WASHINGTON — The Federal Communications Commission approved a modification of SpaceX’s license for its Starlink constellation, allowing the company to operate more than 2,800 additional satellites in lower orbits.
In an order and authorization published April 27, the FCC said it will allow SpaceX to move 2,814 satellites from orbits in the range of 1,100 to 1,300 kilometers to 540 to 570 kilometers. That is the same orbital range that the company is using for its current constellation of about 1,350 satellites in operation today.
The agency rejected efforts by several companies, including others planning low Earth orbit constellations and those operating geostationary satellite systems, to block the modification or force SpaceX to be considered in a new round of proposed systems, losing its priority.
“Our action will allow SpaceX to implement safety-focused changes to the deployment of its satellite constellation to deliver broadband service throughout the United States, including to those who live in areas underserved or unserved by terrestrial systems,” the FCC said.
Under the approval, the size of the Starlink constellation will decrease by one satellite, from 4,409 to 4,408. That includes the 1,584 satellites previously authorized to operate at orbits of 550 kilometers at inclinations of 53 degrees, and 10 authorized in January to operate in polar orbits. They will be joined by 2,814 satellites, previously approved for higher orbits, operating at inclinations of 53.2, 70 and 97.6 degrees and at latitudes between 540 and 570 kilometers.

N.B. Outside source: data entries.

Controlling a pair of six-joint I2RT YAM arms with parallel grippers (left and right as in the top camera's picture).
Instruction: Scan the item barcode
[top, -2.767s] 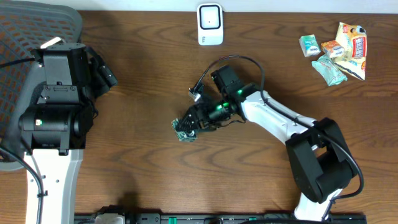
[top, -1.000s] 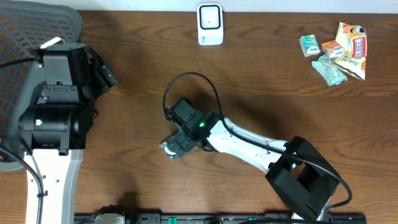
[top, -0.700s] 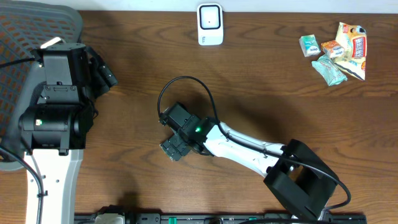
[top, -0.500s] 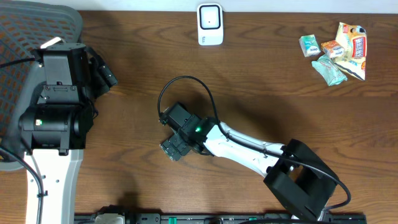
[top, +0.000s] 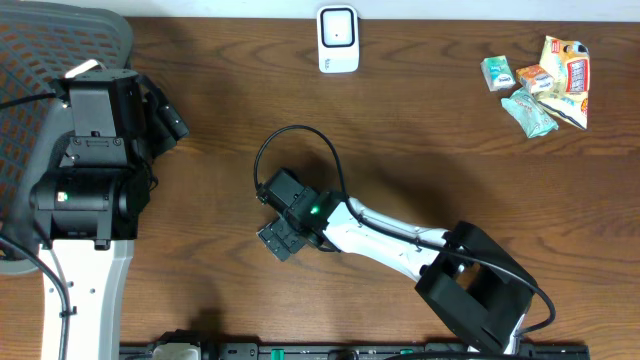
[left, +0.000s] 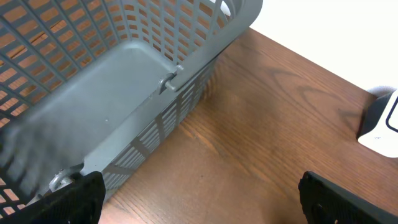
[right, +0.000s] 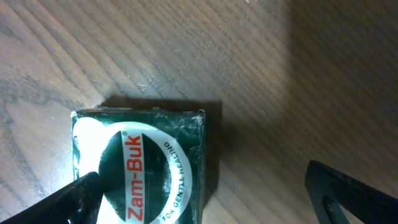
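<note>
The right arm's jaws stand wide apart. The green Zam-Buk box (right: 140, 165) lies flat on the wooden surface (right: 280, 74) between them, hard by one finger, unclamped. The left arm's jaws gape, empty, beside the grey basket (left: 93, 93).

Counting two robot arms: the left arm (top: 90, 150) at nine o'clock, the right arm (top: 400, 235) reaching in from five o'clock. Counting one white scanner (top: 338, 40) at twelve o'clock, one grey mesh basket (left: 124, 68) at ten o'clock, and one green Zam-Buk box (right: 143, 162) just off centre toward seven o'clock. Counting about four snack packets (top: 540, 85) heaping at two o'clock, overlapping and blurring the tally. Counting one wooden table (top: 200, 300) lying beneath everything.
</note>
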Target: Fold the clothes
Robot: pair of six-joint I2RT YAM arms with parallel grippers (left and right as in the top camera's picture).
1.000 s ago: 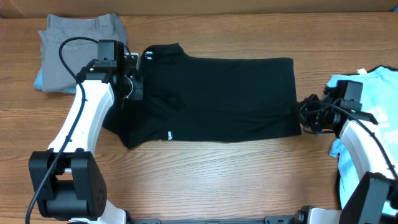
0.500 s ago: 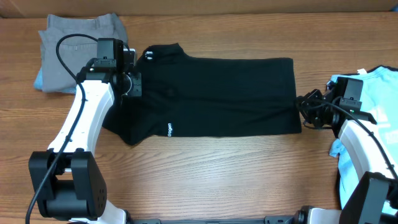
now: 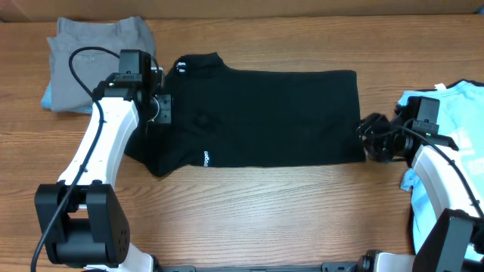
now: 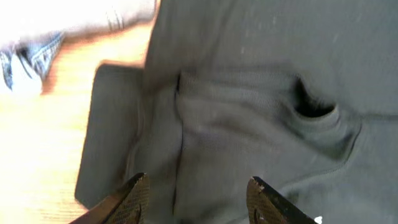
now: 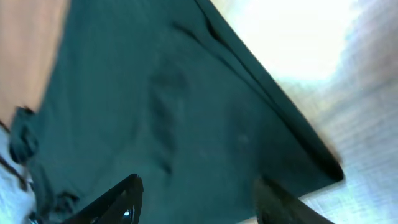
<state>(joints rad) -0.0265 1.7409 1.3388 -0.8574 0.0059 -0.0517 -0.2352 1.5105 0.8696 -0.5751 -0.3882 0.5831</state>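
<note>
Overhead, we see the black T-shirt [image 3: 265,117] lying spread flat on the wooden tabletop [image 3: 265,219], its long axis running across between the two arms. The left jaws hang over its collar end, with the small white neck label [image 3: 180,66] just beyond them. The grey trousers [image 3: 98,45] lie folded behind them, off the shirt. The right jaws sit at the opposite edge of the shirt, at its hem. The light blue T-shirt [image 3: 461,98] is bunched behind them, beside the right arm.

In the left wrist view, the left jaws stand open, both fingertips [image 4: 134,194] spread apart over black cloth. The ribbed collar lies ahead of and between them. A sleeve spreads off to one side, and bare tabletop shows beyond it. We cannot tell whether the tips touch the fabric.

In the right wrist view, the right jaws are likewise open, their fingertips [image 5: 124,198] wide apart. The dark shirt fills the space between and ahead of them, and its hem corner lies just ahead of one tip.
</note>
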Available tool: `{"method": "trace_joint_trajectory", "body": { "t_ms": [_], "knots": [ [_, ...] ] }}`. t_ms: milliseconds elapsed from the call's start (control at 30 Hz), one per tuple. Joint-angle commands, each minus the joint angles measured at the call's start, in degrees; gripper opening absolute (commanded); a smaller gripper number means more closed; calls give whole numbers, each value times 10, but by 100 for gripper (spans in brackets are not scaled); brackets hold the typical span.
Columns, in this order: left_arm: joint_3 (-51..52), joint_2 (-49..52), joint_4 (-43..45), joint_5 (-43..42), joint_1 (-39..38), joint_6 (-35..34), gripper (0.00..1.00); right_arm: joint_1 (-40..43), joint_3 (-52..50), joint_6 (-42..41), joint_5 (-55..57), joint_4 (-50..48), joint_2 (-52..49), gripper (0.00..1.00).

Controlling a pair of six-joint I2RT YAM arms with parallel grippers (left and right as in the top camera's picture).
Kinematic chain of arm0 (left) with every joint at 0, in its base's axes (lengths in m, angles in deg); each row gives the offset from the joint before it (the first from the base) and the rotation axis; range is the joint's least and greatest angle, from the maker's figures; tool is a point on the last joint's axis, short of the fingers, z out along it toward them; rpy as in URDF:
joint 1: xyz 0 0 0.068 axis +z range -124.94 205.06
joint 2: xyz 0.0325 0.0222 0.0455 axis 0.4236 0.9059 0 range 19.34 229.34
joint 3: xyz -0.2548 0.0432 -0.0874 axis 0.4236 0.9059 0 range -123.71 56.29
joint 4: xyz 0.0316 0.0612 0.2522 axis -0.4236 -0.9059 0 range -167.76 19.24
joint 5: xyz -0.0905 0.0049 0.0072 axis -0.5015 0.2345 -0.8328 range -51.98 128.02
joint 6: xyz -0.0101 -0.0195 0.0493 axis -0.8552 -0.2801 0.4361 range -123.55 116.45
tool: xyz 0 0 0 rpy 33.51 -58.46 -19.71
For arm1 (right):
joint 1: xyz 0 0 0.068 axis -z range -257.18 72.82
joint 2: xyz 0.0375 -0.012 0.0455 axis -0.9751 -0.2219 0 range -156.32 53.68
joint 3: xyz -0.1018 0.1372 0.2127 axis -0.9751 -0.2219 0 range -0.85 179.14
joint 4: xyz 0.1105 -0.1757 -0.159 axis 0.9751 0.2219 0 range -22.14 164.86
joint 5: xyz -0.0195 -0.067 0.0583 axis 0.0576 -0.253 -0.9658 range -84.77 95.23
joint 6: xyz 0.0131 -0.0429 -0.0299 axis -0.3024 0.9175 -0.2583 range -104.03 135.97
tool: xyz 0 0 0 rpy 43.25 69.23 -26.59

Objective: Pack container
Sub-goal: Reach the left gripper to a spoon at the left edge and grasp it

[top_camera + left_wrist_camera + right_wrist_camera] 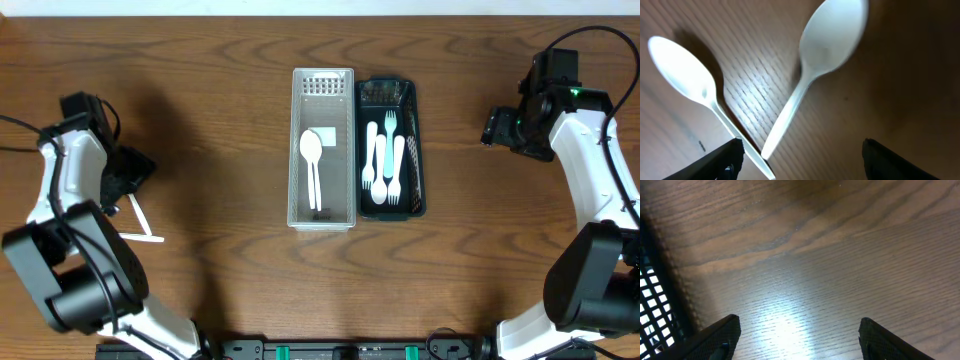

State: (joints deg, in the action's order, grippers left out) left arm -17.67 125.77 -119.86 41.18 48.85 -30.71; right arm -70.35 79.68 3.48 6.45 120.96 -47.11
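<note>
We get bright, even light from above on the wooden table; a soft shadow spreads beside the left arm. Left wrist pic: v. close, soft focus, left-hand spoon and upper spoon blown out white, glare streak on wood btwn them, right side dim. Right wrist pic: glare patch bottom centre, top darker.

Out at the far left, the left arm, white links on black joints, folds back on itself, wrist turned inward, and the left claw points downward with jaws spread wide, nothing between its dark fingertips. Across on the far right, the right arm stretches up along the edge, wrist bent inward, and the right claw gapes too, fingers well apart, gripping nothing.
</note>
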Motion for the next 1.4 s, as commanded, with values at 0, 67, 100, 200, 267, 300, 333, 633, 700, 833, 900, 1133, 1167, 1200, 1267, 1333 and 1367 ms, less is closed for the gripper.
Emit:
{"method": "trace_joint_trajectory", "body": {
  "t_ms": [0, 67, 100, 200, 267, 300, 333, 633, 700, 833, 900, 1133, 1167, 1200, 1267, 1333, 1367],
  "knots": [
    [-1, 21, 7, -6, 17, 36, 79, 3, -1, 10, -1, 2, 0, 79],
    [-1, 32, 12, -7, 24, 50, 78, 3, -1, 10, -2, 2, 0, 79],
    [-1, 37, 14, -8, 26, 58, 78, 3, -1, 10, -2, 2, 0, 79],
    [-1, 46, 22, -12, 28, 80, 79, 3, -1, 10, -2, 2, 0, 79],
    [-1, 50, 31, -13, 28, 95, 79, 3, -1, 10, -1, 2, 0, 79],
    [-1, 50, 35, -13, 28, 99, 79, 3, -1, 10, -1, 2, 0, 79],
    [-1, 50, 39, -16, 28, 105, 79, 3, -1, 10, -1, 2, 0, 79],
    [-1, 50, 71, -54, 29, 140, 79, 3, -1, 10, 0, 3, 0, 79],
    [-1, 50, 75, -53, 30, 140, 79, 3, -1, 10, 0, 3, 0, 79],
    [0, 51, 78, -53, 32, 141, 79, 3, -1, 10, 1, 5, 0, 79],
    [3, 52, 81, -53, 34, 140, 79, 3, -1, 10, 1, 5, 0, 79],
    [6, 72, 81, -54, 38, 141, 79, 3, -1, 10, 1, 4, 0, 80],
    [6, 78, 81, -54, 38, 141, 79, 3, -1, 10, 1, 4, 0, 80],
    [6, 83, 80, -54, 38, 140, 79, 3, -1, 10, 1, 4, 0, 80],
    [6, 91, 78, -54, 38, 140, 79, 3, -1, 10, 1, 5, 0, 80],
    [6, 93, 78, -53, 38, 140, 79, 3, -1, 10, 1, 5, 0, 80],
    [6, 93, 79, -53, 38, 140, 79, 3, -1, 10, 1, 5, 0, 80]
  ]
}}
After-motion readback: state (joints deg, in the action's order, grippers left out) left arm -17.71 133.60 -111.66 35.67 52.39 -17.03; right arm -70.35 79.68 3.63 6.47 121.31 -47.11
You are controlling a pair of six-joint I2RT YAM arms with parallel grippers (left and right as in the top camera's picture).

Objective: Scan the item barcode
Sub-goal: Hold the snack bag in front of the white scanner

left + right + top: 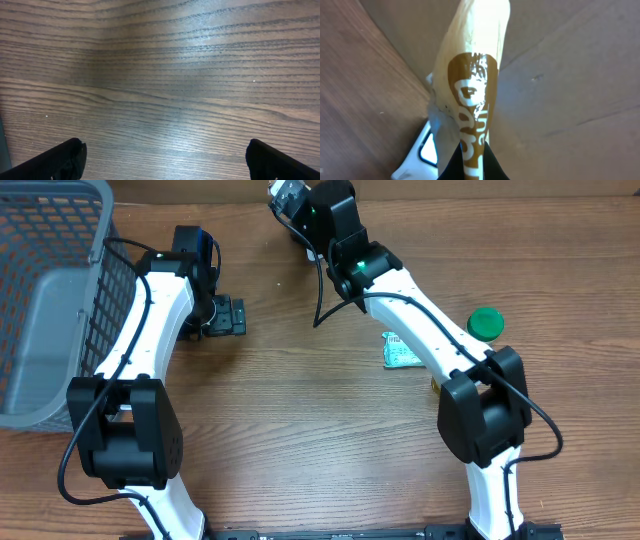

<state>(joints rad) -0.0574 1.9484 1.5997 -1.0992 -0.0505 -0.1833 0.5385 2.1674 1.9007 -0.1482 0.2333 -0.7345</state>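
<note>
Leftmost, a grey mesh basket (50, 300) stands at the edge of the table (300, 440). Just right of it, the left gripper (228, 317) hangs close over bare wood, its jaws spread as wide as they go and holding nothing. Near the table's far edge, the right gripper (471, 167) is clamped tight on one end of a tan packet (475, 60) with brown print. A white device (417, 157) shows partly beside the packet. Farther right, a flat sachet (400, 351) and a green cap (486, 324) lie on the table, apart from each other.

1 basket (50, 230), 1 green cap (486, 324), 1 pkt (400, 352), 1 pouch (475, 75)
</note>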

SpaceX’s proposal was the subject of intense debate at the FCC, with nearly 200 filings submitted. Many satellite operators opposed the modification on grounds ranging from increased electromagnetic interference to a greater risk of satellite collisions and creation of orbital debris.
The FCC, by and large, rejected those claims. “Based on our review, we agree with SpaceX that the modification will improve the experience for users of the SpaceX service, including in often-underserved polar regions,” the order states. “We conclude that operations at the lower altitude will have beneficial effects with respect to orbital debris mitigation. We also find that SpaceX’s modification will not present significant interference problems, as assessed under Commission precedent.”
In particular, it concluded that allowing SpaceX to operate more satellites in that lower orbit would not, in the aggregate, harm the orbital environment. Some companies, such as Viasat, had argued that Starlink satellites suffered a high failure rate that threatened to increase the risk of collisions in LEO.
“SpaceX’s satellite failure rate is a matter of significant contention in the record,” the FCC noted, alluding to back-and-forth filings on the issue in recent months by SpaceX, Viasat and others. The FCC noted that, according to SpaceX, the company had suffered a “disposal failure rate” of 1.45%, and that 720 of the last 723 satellites launched (as of mid-February 2021) were maneuverable after launch.
FCC said that “it will be important for SpaceX to maintain a high disposal reliability rate for its satellites in order to limit collision risk.” As a condition of the modified license, SpaceX must file semiannual reports on the number of “conjunction events” and those that required a maneuver to avoid a collision, as well as satellites that the company has disposed. SpaceX would also have to file reports if there are three or more disposal failures in any one-year period.
The order requires SpaceX to operate its Starlink satellites at altitudes no higher than 580 kilometers. That was a condition requested by Amazon to avoid close approaches to its Project Kuiper satellites, and one SpaceX had stated in filings that it would accept.
The FCC, as part of the order, also rejected requests that the agency perform an environmental assessment as part of the National Environmental Policy Act (NEPA). Some astronomers had also proposed that Starlink be subject to an environmental assessment, or EA, because of the impacts that the satellites have on astronomical observations.
The FCC concluded that “the issues raised in the filings do not warrant preparation” of an environmental assessment. It offered several reasons for rejecting those requests, from the fact that the Federal Aviation Administration does its own environmental assessments for launches of Starlink satellites to “whether NEPA covers sunlight as a source of ‘light pollution’ when reflecting on a surface that is in space.”
However, the FCC urged SpaceX to continue to work closely with astronomers to mitigate the brightness of its satellites. “Although we do not find that the record before us merits preparation of an EA under NEPA, we conclude that it nonetheless would serve the public interest under the Communications Act for SpaceX to ensure that it does not unduly burden astronomy and other research endeavors,” it stated. “Accordingly, we will continue to monitor this situation and SpaceX’s efforts to achieve its commitments in this record.”